***** Excerpted records *****

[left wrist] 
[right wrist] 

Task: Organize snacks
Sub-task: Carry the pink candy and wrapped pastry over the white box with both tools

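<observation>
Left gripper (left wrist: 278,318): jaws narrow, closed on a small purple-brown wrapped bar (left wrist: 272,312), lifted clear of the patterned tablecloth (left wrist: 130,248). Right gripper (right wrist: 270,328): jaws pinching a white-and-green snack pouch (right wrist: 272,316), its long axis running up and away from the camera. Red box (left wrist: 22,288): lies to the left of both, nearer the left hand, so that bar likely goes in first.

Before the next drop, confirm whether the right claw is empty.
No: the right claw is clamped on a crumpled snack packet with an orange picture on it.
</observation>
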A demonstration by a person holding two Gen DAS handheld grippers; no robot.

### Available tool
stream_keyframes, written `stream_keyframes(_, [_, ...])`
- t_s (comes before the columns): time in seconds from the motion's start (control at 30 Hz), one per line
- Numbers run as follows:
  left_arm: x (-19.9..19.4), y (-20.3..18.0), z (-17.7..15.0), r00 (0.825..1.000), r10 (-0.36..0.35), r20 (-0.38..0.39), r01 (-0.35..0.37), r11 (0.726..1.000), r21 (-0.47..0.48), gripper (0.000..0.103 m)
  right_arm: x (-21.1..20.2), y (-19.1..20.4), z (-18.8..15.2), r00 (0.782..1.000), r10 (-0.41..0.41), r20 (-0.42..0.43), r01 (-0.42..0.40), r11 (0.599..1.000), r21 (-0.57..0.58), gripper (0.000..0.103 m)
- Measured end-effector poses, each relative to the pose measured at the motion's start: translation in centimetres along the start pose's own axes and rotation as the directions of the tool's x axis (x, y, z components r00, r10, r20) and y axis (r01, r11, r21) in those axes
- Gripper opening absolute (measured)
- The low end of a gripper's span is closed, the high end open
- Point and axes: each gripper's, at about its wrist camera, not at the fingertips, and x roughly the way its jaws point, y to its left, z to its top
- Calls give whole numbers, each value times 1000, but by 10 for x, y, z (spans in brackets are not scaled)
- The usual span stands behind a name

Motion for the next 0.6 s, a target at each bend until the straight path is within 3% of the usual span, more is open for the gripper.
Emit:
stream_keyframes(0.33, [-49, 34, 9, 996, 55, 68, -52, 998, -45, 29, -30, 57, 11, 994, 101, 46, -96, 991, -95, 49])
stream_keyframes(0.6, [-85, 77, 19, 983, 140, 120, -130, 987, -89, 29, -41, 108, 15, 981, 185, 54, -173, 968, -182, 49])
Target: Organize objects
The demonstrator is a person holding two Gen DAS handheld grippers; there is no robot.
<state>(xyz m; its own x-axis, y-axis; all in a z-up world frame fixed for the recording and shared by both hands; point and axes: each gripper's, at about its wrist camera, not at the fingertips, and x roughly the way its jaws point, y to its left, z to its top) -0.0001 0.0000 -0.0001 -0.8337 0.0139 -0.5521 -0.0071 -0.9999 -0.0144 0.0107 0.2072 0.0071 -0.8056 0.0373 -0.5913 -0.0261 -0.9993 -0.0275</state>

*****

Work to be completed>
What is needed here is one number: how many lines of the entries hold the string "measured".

Written answer>
2